3. God’s response to our grief:

 

           a. The steadfastness of the saving love of God toward His people would be fully displayed in the person and work of Jesus. Isaiah 53:4-5 looks forward to that day: “Surely he has borne our griefs and carried our sorrows; yet we esteemed him stricken, smitten by God, and afflicted. But he was wounded for our transgressions; he was crushed for our iniquities; upon him was the chastisement that brought us peace, and with his stripes we are healed.”

 

           c. God resolves all of our grief and sorrow at the cross of Christ. Jesus bore our griefs and sorrows. He bore the things that we cannot bear. Christ on the cross was forsaken so that we could be forgiven, and never have to endure the ultimate expression of eternal despair, distress, and death in hell.
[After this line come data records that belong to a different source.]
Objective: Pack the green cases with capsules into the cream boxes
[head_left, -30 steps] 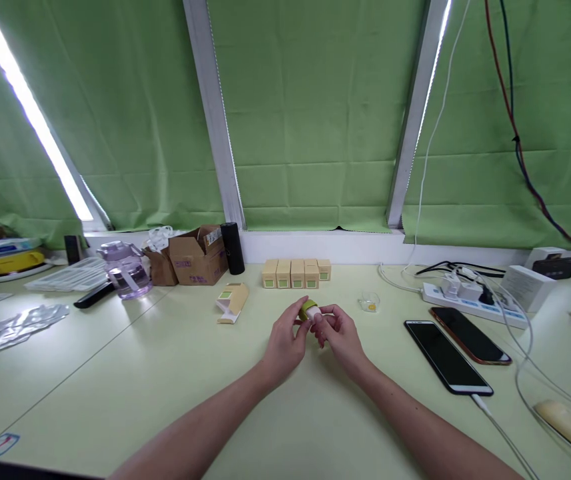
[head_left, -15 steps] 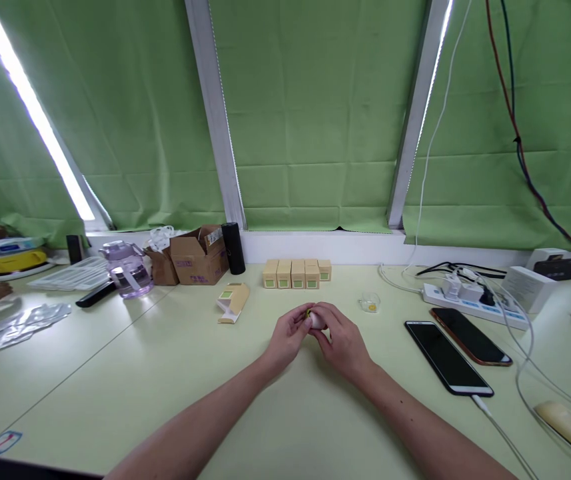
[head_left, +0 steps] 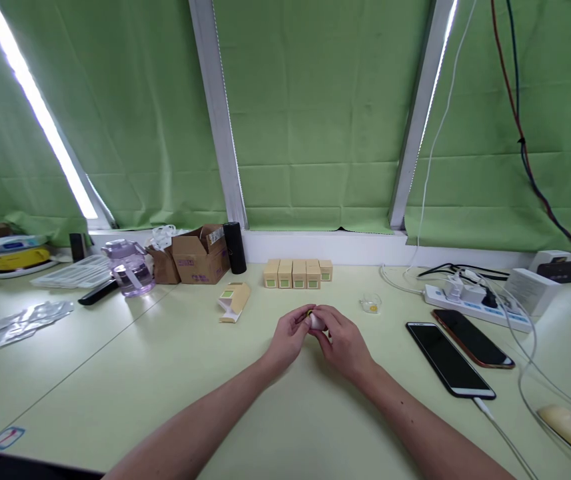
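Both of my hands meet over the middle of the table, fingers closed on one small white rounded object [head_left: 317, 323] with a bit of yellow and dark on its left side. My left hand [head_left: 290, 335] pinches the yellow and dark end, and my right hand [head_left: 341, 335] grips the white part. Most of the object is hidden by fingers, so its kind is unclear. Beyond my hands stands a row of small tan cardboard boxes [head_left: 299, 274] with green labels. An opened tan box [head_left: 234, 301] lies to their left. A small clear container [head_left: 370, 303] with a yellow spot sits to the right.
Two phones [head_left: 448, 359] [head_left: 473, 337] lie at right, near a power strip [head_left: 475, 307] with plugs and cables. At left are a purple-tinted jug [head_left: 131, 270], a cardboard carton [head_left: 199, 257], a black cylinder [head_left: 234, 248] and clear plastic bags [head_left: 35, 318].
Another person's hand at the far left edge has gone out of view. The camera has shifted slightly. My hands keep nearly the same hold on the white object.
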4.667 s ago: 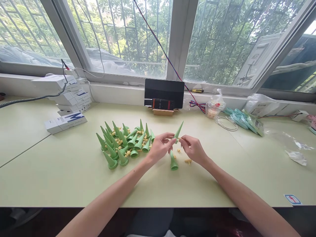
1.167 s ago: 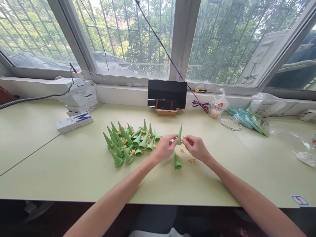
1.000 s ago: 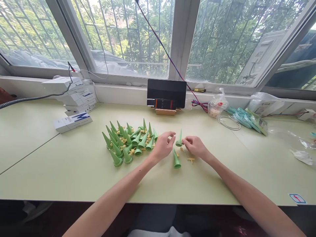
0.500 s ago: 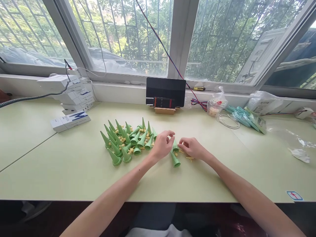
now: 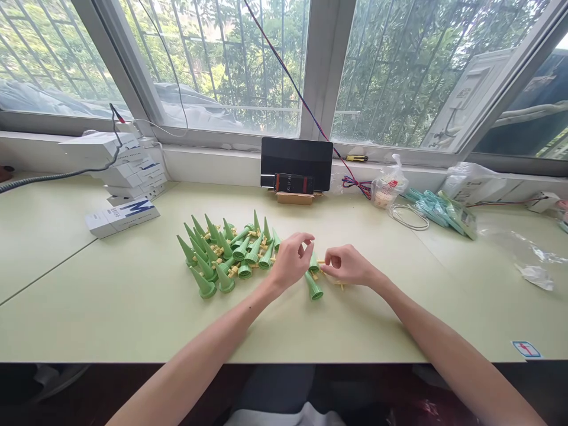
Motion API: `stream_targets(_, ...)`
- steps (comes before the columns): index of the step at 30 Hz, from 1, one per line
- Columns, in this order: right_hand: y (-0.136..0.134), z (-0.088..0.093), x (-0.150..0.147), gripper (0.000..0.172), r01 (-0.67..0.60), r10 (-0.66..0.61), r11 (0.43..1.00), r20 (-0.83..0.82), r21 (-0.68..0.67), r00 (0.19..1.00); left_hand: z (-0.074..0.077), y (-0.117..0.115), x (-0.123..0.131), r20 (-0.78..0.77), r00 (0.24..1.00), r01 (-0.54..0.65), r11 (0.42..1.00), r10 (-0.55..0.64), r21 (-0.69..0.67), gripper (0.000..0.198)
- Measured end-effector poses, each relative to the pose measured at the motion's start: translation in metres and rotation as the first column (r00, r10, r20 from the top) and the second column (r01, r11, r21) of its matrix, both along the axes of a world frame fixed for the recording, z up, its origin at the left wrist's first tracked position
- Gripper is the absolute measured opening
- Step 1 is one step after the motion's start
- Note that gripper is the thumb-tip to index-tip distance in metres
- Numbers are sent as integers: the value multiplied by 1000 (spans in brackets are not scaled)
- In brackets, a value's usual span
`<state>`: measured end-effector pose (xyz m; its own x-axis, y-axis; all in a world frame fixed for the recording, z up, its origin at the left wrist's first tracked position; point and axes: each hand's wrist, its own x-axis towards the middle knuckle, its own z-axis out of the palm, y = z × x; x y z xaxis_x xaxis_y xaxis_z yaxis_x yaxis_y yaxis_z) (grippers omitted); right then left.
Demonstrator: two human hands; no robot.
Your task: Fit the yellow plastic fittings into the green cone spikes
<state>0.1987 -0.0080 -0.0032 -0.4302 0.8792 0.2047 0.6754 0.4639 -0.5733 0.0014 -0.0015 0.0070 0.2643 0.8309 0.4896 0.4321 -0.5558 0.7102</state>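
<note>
My left hand [image 5: 293, 257] is curled with thumb and forefinger around the upper part of a green plastic cone [image 5: 313, 262]. To its right, my right hand [image 5: 348, 265] pinches a small yellow plastic stick-like piece [image 5: 321, 261] close to that cone; the fingertips partly hide it. Just below lies another green cone [image 5: 315, 290], its wide ribbed mouth facing me. A loose yellow piece [image 5: 341, 285] rests under my right hand. Left of my hands is a cluster of green cones [image 5: 226, 251], some upright, others lying down, with yellow fittings among them.
A dark tablet [image 5: 296, 160] and a phone [image 5: 293, 183] lean at the back by the window. White boxes [image 5: 128, 171] are stacked at the left, with one box [image 5: 123, 218] in front. Plastic bags [image 5: 389, 186], a coiled cable [image 5: 408, 218] and teal packets [image 5: 437, 207] lie at the right.
My right hand has shifted slightly, and a yellow piece now shows between its fingertips and the cone. My left hand keeps nearly the same pose. The view has moved a little.
</note>
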Motion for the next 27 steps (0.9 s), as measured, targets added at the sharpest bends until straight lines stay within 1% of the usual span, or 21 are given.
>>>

God wants to bring you to a place where your brokenness is resolved so that one day you will be delivered from the very presence of such things (Revelation 21:1 – 4).

 

Applications:

1. May it not take tragedy to wake us up to the reality of God’s love for us in Christ and the truth of the Gospel. Allow the reality of the brokenness of the world to bring you to rest in Christ.

 

2. We must hold fast to God’s promise to us that He will never leave us nor forsake us.  Our alienation with God has forever been dealt with by the work of Christ on our behalf. When we are in the valley of despair, like the psalmist may we preach the Gospel to ourselves.